The consulting firm's report, published at the end of 2014, argued that "the difference between the average wages needed in Argentina and Chile to buy an average notebook computer is 129 percent. But if high-end notebooks are compared, the gap rises to 166 percent."
"This means that for mid-range products, the comparative situation in Argentina is better, if still poor."
'Everyone reads newspapers'
While Cloe attends public school, Candelaria Zapata lives in the upper-middle-class Buenos Aires neighborhood of Palermo and goes to private school.
She loves her cell phone: "It's my best chum, it takes my selfies, supplies my music videos and connects me," the 11-year-old said.
Although Argentina's middle and upper classes often complain that it's "a shame" that there is not a larger supply of Apple products, a fetish among the country's youth, Candelaria does not stress.
She boasts of having a Samsung "that was made in Tierra del Fuego," the archipelago at the southern tip of South America, where the South Korean tech giant was drawn by generous tax breaks.
iPhones are not sold in Argentina.
Stores authorized by Apple can sell other products from the company at prices tied to the dollar, with an exchange rate of 8.60 Argentine pesos to the dollar—or anywhere from 12-13.60 pesos per greenback on the black market.
That makes Apple products an expensive purchase even for a middle-class American.
An iPad is 12,599 pesos or $1,465, compared to $499 in New York or Miami.
The most basic MacBook Air—which costs $999 in Chile, Mexico and the United States—costs $2,813 (24,199 pesos) in Buenos Aires.
"This explains why everyone reads printed newspapers, that's what impressed me the most when I came to Argentina," Mike Snow, an American who arrived in the country last April, told AFP.

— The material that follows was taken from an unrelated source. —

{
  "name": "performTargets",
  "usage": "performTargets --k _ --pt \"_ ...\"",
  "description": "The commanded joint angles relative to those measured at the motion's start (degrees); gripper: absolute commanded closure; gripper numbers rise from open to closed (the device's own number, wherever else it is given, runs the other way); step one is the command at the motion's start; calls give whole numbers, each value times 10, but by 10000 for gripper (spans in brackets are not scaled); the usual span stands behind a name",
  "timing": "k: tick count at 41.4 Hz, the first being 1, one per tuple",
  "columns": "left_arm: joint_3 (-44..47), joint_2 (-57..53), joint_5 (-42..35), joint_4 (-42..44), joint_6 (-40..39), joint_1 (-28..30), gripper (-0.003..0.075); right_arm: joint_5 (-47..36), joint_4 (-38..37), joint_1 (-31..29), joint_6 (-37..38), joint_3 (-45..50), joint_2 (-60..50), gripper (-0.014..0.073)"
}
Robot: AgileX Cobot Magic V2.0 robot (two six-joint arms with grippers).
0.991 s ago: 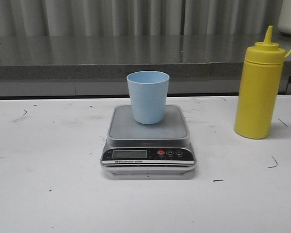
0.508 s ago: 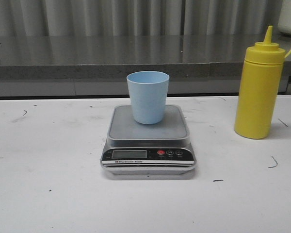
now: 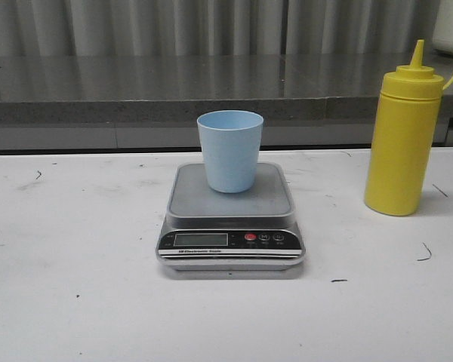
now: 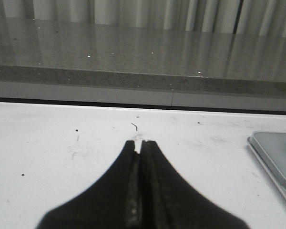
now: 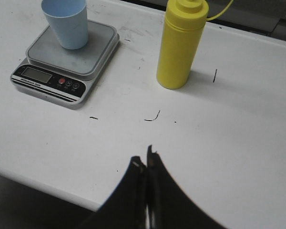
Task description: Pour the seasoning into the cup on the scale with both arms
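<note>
A light blue cup (image 3: 230,149) stands upright on the silver-grey scale (image 3: 231,217) in the middle of the white table. The yellow seasoning bottle (image 3: 404,138) stands upright to the right of the scale, apart from it. Neither gripper shows in the front view. In the right wrist view my right gripper (image 5: 144,157) is shut and empty above the table's near edge, short of the bottle (image 5: 179,44), the scale (image 5: 66,57) and the cup (image 5: 66,21). In the left wrist view my left gripper (image 4: 140,142) is shut and empty over bare table; the scale's corner (image 4: 276,155) lies to one side.
A grey stone ledge (image 3: 136,90) runs along the back of the table, with a corrugated wall behind it. The table's near edge (image 5: 43,183) lies just beside the right gripper. Small dark marks dot the tabletop.
</note>
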Motion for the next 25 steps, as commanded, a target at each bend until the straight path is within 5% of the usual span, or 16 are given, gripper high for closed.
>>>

Since 2010, the government has delivered 4.7 million netbooks under its Connect Equality plan, which made the country the leader in computer distribution in public schools.
But a lack of teacher training and the technological smartphone gap are still big issues.
Argentine technology analyst Enrique Carrier told AFP the plan was "very valuable at a national level, because in some ways it's giving a first tool that will help people understand network access, especially in distant areas."
But he acknowledged that smartphones are the tool to bridge the digital divide.
In Argentina, a country of 42 million people where 47.5 percent of households have Internet access, "everyone buys a multifunctional cell phone, and most have access to social networks," according to consulting firm Infolatam, using data from the World Bank.
As Candelaria's mother put it: "Here we are like Cubans. We may lack things, but we always manage."